Friday, 11 October 2013

CLA Media text first paragraph



My CLA media text is a food campaign for Ella’s kitchens healthy food products. Ages range from 4-12 months.

 Is your child not eating a balanced diet? Are meal times a struggle? Then look no further than Ella’s kitchens healthy baby food, ranging from porridge and smoothies to fruit snacks and curries at dinner time. At Ella’s Kitchen we know children are known to start following simple commands such as “Push the bus!” From the age range of 1-2 years as stated in Caroline Bowen’s article on receptive language, we have purposely use foods that require a certain amount of chewing as this is proven to help speech development before your children their big first birthday.

Friday, 4 October 2013

Media Text- Sports journalism




After all the hysteria leading up to the 2013 Ashes series the Aussies certainly turned the series into a damp squid early on, going 2-0 up in as many tests as the Lions roared on. The gulf in class 3was evident to all cricket lovers, English especially as England eased past Australia at the home of cricket by 347 runs. After debutant Ashton Agar’s historic 99 at Trent Bridge, the highest score ever of any Aussie batting at number 11 in the Ashes. It was a much different story for the rest of the batting line-up, who were given a severe working over by the new ball bowlers such as Anderson and Broad. 

With the sound of ball on willow a regularity when England batted in the first innings at Lords, racking up an impressive 369 against some lacklustre bowling from the Australian seamers. The Aussies of the 90’s and early 00’s must have been turning in their retirement homes as they watched the top order get scuttled for a mere 42 runs, England were dominant and the crowd roared them home to bowl Australia out for 128, the lowest score of the one sided series.  After Ian Bell put his name up on the honours board at Lords with a majestic hundred then the die was cast for the crumbling visitors.

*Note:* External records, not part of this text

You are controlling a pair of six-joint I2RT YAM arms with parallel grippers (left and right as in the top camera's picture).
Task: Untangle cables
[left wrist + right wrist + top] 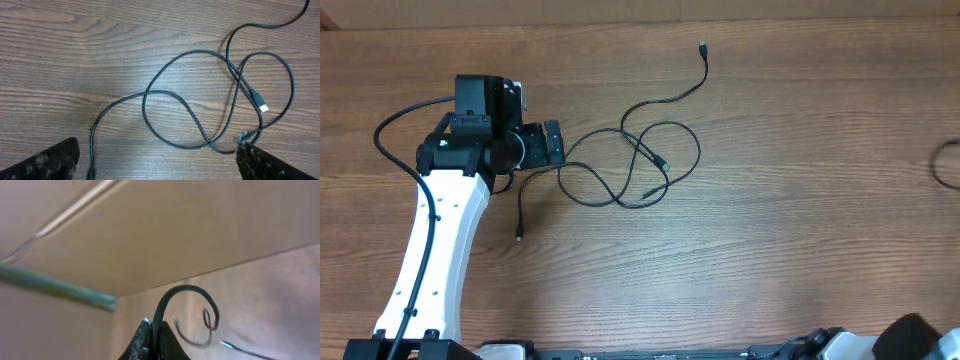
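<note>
The cables [632, 160] are laid in loose, crossing loops near the middle of the tabletop [800, 250], just to the right of the left fingers [553, 146]. These are spread wide and nothing is held in them. The right fingers [150, 342] are pressed shut, and no cable of the task is seen between them. From here the likeliest trouble is judged to be a closure over two strands at once. Where the loops cross, both would be pinched, the whole bunch would be dragged, and the crossings would be pulled tighter rather than freed. In the left wrist view one strand is seen close against the right-hand fingertip, so it could be snagged unintentionally. So thin a cord could also be lost from a shallow grip. The bunch is stretched along a diagonal, from one free end [519, 236] at the lower left to the far end [703, 47] at the upper right. A pale-tipped plug [261, 103] inside the loops is pointed toward the lower right of the left wrist view.
</note>
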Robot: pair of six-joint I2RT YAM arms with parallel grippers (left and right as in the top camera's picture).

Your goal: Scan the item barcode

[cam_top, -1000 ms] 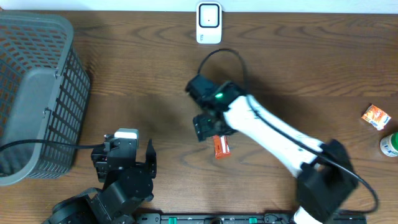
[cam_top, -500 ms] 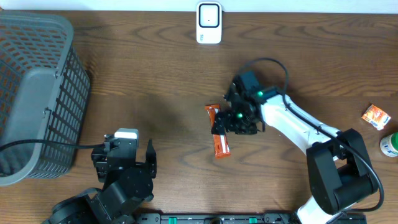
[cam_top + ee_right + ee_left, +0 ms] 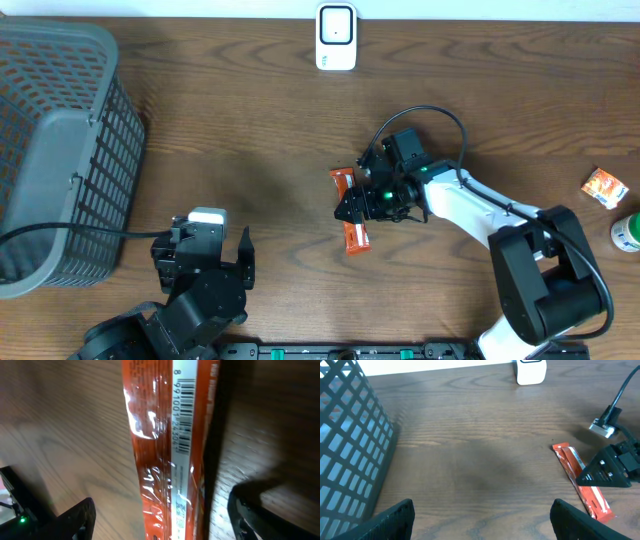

Tuesday, 10 September 2013



English Language A2 Investigation

“How do sporting events evoke nationalistic language within the media?”

The theory I am interested in researching is Language and Power most specifically, this because my motive within my investigation is to see how National sporting teams are “slated or praised” in their own countries newspapers after certain performances against rival countries.

 My methodology:

I have collected 6 online articles for data, 3 Australian articles and 3 English. All of these articles were accessed via an online newspaper. The articles all came from the Ashes series this summer, 5 tests were played and I selected a pre Ashes article from both country, an article from both country after the Lord’s test where Australia won heavily and finally I selected 2 articles from the press after the rain affected test match which saved England. All together I have 6 articles around the 750 word mark, 3 Australian and 3 English. All the articles are taken after the same point of the Ashes as this makes the data reliable and accurate as both nations are feeling the same emotion.  

The factors I had to consider when collecting my raw data was fairly simple, firstly there were no ethical issues with my data, but I had to check the reliability that each article had as I didn’t have access to a hard copy of an Australian newspaper. I collected the data via the internet from online newspapers from both countries to keep the same style of writing. One aspect I had to consider when collecting my articles was that the targeted audience that each individual paper had, if this differed to dramatically than my hypothesis that national sporting events evoke nationalistic language within the media could be inaccurate as it wouldn’t apply to all newspapers. 

Another factor I considered when finding my articles was that all the pieces have a very similar word count as if this contrasted greatly for each article then the nationalistic language content could vary significantly and give me unreliable data which would be detrimental to my investigation.